La RSS a ses idéaux et sa manière, bien à elle, de vouloir les imposer. Nathuram Godse, ancien membre de l’organisation, assassina le Mahatma Gandhi de trois balles dans la poitrine, le 30 janvier 1948. Après avoir été brièvement interdite, la RSS est revenue sur le devant de la scène politique dans les années 1980 pour réclamer la destruction de la mosquée de Babur à Ayodhya (Uttar Pradesh, nord), où le dieu Rama serait né. Les émeutes firent au moins 2 000 morts entre 1989 et 1992, dont une majorité de musulmans.

Il y a enfin un « terrorisme safran » que l’organisation a longtemps cherché à dissimuler. Entre 2006 et 2008, des extrémistes hindous ont été impliqués dans une série d’attentats responsables de la mort de 121 personnes. Les fondamentalistes hindous se sont bien gardés de les revendiquer : une façon de cibler les musulmans, tout en suggérant que des islamistes puissent en être à l’origine. Un rapport de police a plus tard mis en évidence les liens entre la RSS et des organisations satellites impliquées dans la planification de ces attaques.

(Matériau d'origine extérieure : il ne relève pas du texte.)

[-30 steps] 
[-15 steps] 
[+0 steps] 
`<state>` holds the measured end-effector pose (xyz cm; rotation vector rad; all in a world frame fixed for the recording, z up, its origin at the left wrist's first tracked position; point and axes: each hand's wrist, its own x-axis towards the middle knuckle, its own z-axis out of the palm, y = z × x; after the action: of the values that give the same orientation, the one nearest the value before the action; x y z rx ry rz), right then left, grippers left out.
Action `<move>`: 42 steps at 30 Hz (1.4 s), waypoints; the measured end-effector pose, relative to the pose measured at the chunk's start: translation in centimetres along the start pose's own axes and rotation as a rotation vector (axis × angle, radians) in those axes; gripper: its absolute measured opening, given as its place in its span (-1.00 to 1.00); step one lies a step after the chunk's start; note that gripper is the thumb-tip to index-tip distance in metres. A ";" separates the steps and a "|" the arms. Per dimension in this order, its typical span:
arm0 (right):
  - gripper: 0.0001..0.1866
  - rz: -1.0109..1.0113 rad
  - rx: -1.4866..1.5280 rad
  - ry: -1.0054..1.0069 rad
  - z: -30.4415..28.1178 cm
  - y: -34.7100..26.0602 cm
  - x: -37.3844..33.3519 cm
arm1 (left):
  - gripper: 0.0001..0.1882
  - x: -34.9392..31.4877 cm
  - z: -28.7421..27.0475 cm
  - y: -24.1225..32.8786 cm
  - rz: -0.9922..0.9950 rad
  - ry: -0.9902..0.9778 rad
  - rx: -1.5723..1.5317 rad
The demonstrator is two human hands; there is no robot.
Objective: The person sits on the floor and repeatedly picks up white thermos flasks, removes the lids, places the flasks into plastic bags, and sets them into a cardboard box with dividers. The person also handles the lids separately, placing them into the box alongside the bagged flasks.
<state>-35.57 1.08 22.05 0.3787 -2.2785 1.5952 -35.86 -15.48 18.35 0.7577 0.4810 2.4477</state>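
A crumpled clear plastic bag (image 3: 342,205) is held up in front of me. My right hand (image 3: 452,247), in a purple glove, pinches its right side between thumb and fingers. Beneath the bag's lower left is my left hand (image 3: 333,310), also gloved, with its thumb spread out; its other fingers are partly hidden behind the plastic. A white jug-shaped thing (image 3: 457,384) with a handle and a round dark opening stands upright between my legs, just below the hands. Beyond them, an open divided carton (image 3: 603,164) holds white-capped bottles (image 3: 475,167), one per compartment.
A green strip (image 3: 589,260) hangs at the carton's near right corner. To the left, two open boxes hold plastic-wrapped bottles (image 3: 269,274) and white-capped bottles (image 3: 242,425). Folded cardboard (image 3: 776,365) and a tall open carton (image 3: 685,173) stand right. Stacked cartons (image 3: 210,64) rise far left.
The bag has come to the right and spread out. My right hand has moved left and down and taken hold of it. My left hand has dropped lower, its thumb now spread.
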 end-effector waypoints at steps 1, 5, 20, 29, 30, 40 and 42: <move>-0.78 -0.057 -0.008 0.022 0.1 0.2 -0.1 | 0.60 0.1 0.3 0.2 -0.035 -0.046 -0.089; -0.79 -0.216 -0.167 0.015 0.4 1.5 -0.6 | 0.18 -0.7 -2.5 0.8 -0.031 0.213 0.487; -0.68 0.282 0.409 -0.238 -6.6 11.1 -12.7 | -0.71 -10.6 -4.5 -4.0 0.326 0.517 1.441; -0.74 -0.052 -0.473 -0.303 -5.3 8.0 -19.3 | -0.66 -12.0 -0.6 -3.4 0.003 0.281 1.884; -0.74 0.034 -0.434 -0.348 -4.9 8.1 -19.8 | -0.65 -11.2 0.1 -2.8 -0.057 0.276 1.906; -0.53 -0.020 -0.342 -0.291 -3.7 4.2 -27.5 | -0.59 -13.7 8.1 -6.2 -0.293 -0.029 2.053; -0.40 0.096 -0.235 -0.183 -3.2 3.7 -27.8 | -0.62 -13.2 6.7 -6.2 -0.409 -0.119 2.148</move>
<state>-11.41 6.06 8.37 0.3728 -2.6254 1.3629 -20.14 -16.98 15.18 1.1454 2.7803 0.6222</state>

La RSS revendique aujourd’hui 6 millions de membres en Inde. « Aucun autre mouvement ou institution dans le monde n’a attiré autant de sympathisants, s’enorgueillit l’organisation sur son site Internet. La sphère d’influence du Sangh s’est propagée au loin, rayonnant tel un diamant aux multiples splendeurs. » Parmi ces « diamants », il en est un qui brille plus fort que les autres : le premier ministre Narendra Modi, élu en mai 2014. Membre de la RSS depuis l’âge de 8 ans, il y a gravi les échelons jusqu’à devenir pracharak, ou « cadre prêcheur », un titre réservé aux plus zélés, qui ont renoncé à fonder une famille ou à exercer un métier pour consacrer leur vie aux idéaux du nationalisme hindou. Pendant dix-sept ans, M. Modi a ainsi prêché dans quelques-unes des 35 succursales de l’organisation, du syndicat étudiant à celui des paysans ou des ouvriers. « La RSS m’a donné l’inspiration pour vivre au service de la nation, avait déclaré M. Modi peu avant de devenir premier ministre, j’ai appris à vivre pour les autres, et non pour moi. Je dois tout à la RSS. »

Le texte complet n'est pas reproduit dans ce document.